Specifically, the PPMs misrepresented that the Atlas Funds would not share in any profit on markups that may be charged by a third-party affiliate in the Offerings. In total, the Atlas Funds and its manager, at Lowry’s direction, charged customers $3.25 million in markups, which directly benefitted Lowry who owned and controlled those entities.
By misrepresenting that a third party had a role in the transactions and was charging the Atlas Funds (and the customer) a markup, and that Atlas Funds would not share in any of those markups, Respondents concealed Lowry’s additional compensation and the full extent of his economic self-interest in the Offerings. Respondents also created the false impression that the markup was justified because there was a third party that purportedly played a role in sourcing the investments for the Atlas Funds.
In addition to recommending and selling unsuitable and fraudulent investments, Spartan also allegedly violated its Disclosure Obligations under Regulation BI by failing to fully and fairly disclose in writing conflicts of interest associated with its recommendations of investments in the Offerings, including Lowry’s ownership of the Atlas Funds and economic incentive to have Spartan representatives recommend the private placements in the Offerings; and Monchik’s role with the Atlas Funds, including her responsibility for performing due diligence on the Offerings, first on behalf of Atlas, and then on behalf of Spartan, before Spartan representatives could recommend them to customers. As a result, Spartan is alleged to have willfully violated Exchange Act Rule 15l-1(a)(1), and it violated FINRA Rule 2010.
Finally, the complaint alleges that Spartan and Monchik, who, at all relevant times, was responsible for establishing, maintaining, and enforcing the firm’s supervisory systems, including its written supervisory procedures (WSPs), violated their obligations under Regulation BI and FINRA rules:
First, Spartan and Monchik failed to establish a supervisory system, including WSPs, reasonably designed to achieve compliance with the Care Obligation of Regulation BI as it relates to private placement offerings. Spartan and Monchik therefore violated FINRA Rules 3110(a) and (b) and 2010.
Spartan also allegedly failed to establish, maintain, and enforce written policies and procedures reasonably designed to achieve compliance with the Care Obligation of Regulation BI. As a result, Spartan willfully violated Exchange Act Rule 15l-1(a)(1) and violated FINRA Rule 2010.

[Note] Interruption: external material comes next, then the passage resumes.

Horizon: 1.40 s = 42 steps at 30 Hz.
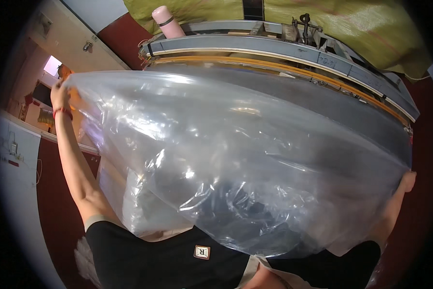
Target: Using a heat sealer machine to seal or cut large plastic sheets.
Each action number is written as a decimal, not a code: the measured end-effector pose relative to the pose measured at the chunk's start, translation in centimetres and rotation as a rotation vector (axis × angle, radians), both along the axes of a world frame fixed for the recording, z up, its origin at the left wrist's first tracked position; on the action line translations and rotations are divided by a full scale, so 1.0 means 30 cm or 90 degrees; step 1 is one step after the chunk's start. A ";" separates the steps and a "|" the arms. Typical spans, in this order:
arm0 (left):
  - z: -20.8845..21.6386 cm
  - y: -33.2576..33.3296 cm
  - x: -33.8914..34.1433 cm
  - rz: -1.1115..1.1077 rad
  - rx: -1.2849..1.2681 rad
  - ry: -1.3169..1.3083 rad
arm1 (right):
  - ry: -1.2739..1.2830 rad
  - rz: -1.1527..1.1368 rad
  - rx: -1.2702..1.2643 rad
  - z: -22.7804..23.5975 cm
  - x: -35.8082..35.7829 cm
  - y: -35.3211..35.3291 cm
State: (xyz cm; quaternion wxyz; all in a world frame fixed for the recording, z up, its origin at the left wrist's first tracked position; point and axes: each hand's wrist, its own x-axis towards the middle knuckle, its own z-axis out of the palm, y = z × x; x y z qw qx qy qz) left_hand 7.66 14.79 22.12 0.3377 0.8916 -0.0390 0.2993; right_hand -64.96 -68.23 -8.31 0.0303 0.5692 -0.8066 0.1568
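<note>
A wide sheet of clear plastic film point(216, 139) is stretched between my two raised arms and hangs across my chest, creased and shiny. At the far left, my left hand point(60, 94) is closed on one upper corner of the film. Far out on the right, my right hand point(409, 181) is closed on the opposite edge. Both arms are spread wide. Behind the film lies a dark grey flat surface point(371, 115), seen partly through it. The lower part of the film gathers in folds near my body.
Beyond the film runs a long grey metal bar point(274, 53) on a frame, with an orange strip point(293, 72) below it. A pink bottle point(167, 21) stands behind the bar. Yellow-green woven sheeting point(361, 29) covers the back. A door point(76, 33) is at left.
</note>
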 end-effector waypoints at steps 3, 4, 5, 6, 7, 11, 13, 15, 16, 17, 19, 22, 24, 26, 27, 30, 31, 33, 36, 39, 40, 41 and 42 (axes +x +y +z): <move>-0.036 -0.544 -0.340 -0.167 0.554 -0.647 | 0.051 -0.043 -0.012 0.057 -0.080 0.018; -0.142 -0.711 -0.532 -0.238 0.441 -0.489 | 0.087 -0.053 -0.012 0.057 -0.113 0.027; -0.236 -0.718 -0.562 -0.460 0.504 -0.347 | 0.084 -0.050 -0.007 0.041 -0.108 0.022; -0.310 -0.722 -0.629 -0.787 0.600 -0.518 | 0.079 -0.051 -0.015 0.028 -0.107 0.018; -0.354 -0.734 -0.631 -0.780 0.605 -0.512 | 0.075 -0.045 -0.028 0.028 -0.088 0.015; -0.808 -0.477 -0.334 -0.425 0.465 0.166 | 0.069 -0.015 -0.029 -0.003 -0.076 -0.023; -0.910 -0.305 -0.213 -0.305 0.465 0.098 | 0.051 -0.020 -0.015 0.024 -0.061 -0.007; -0.904 -0.291 -0.178 -0.276 0.467 0.194 | 0.060 -0.028 -0.009 0.019 -0.072 -0.012; -0.855 -0.345 -0.209 -0.248 0.467 0.291 | 0.072 -0.038 -0.004 0.018 -0.092 -0.011; -0.816 -0.440 -0.278 -0.221 0.434 0.217 | 0.074 -0.037 -0.004 0.012 -0.107 -0.017; -0.801 -0.594 -0.336 -0.375 0.351 -0.023 | 0.078 -0.033 -0.015 0.008 -0.134 -0.029; -0.734 -0.820 -0.393 -0.709 0.369 -0.017 | 0.083 -0.043 -0.025 0.008 -0.096 -0.023; -0.795 -0.841 -0.362 -0.712 0.381 0.028 | 0.079 -0.037 -0.016 -0.005 -0.089 -0.034; -0.819 -0.864 -0.376 -0.634 0.504 0.131 | 0.081 -0.048 -0.012 -0.008 -0.122 -0.051; -0.836 -0.814 -0.385 -0.616 0.479 0.152 | 0.095 -0.042 -0.012 -0.009 -0.143 -0.062; -0.897 -0.571 -0.374 -0.560 0.460 0.125 | 0.084 -0.033 -0.002 0.007 -0.100 -0.018; -0.907 -0.499 -0.375 -0.515 0.450 0.092 | 0.067 -0.027 -0.005 0.030 -0.083 0.000; -0.873 -0.451 -0.363 -0.462 0.481 0.117 | 0.065 -0.035 0.004 0.030 -0.090 -0.003; -0.846 -0.520 -0.375 -0.390 0.493 0.084 | 0.061 -0.029 0.020 0.026 -0.086 -0.008; -0.841 -0.688 -0.405 -0.575 0.371 -0.028 | 0.033 -0.028 0.012 0.004 -0.152 -0.043; -0.876 -0.721 -0.389 -0.601 0.368 -0.032 | 0.025 -0.014 -0.019 -0.004 -0.157 -0.052; -0.889 -0.746 -0.378 -0.629 0.366 -0.035 | 0.020 -0.002 -0.048 -0.017 -0.177 -0.062; -0.889 -0.752 -0.366 -0.632 0.364 -0.035 | 0.021 -0.004 -0.050 -0.036 -0.230 -0.100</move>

Second, Spartan and Monchik failed to reasonably supervise the Offerings, including by failing to conduct reasonable due diligence on the Offerings, failing to maintain any records reflecting any due diligence that was completed on the Offerings, and failing to reasonably respond to red flags concerning the private investment funds’ ownership of the pre-IPO shares involved in the Offerings. As a result, Spartan and Monchik violated FINRA Rules 3110(a) and (b) and 2010.
Third, Spartan is alleged to have failed to establish written policies or procedures addressing the identification, disclosure, or mitigation of conflicts of interest, including any conflicts of interest arising from its recommendations of private placements issued by affiliated entities that Lowry established and controlled, i.e., the Atlas Funds, as required under Regulation BI’s Conflict of Interest Obligation. As a result, Spartan allegedly willfully violated Exchange Act Rule 15l-1(a)(1), and it violated FINRA Rules 3110(a) and (b) and 2010.
The Department of Enforcement requests that the Panel order that one or more of the sanctions provided under FINRA Rule 8310(a) be imposed, including that the respondents be required to disgorge fully any and all ill-gotten gains and/or make full and complete restitution, together with interest.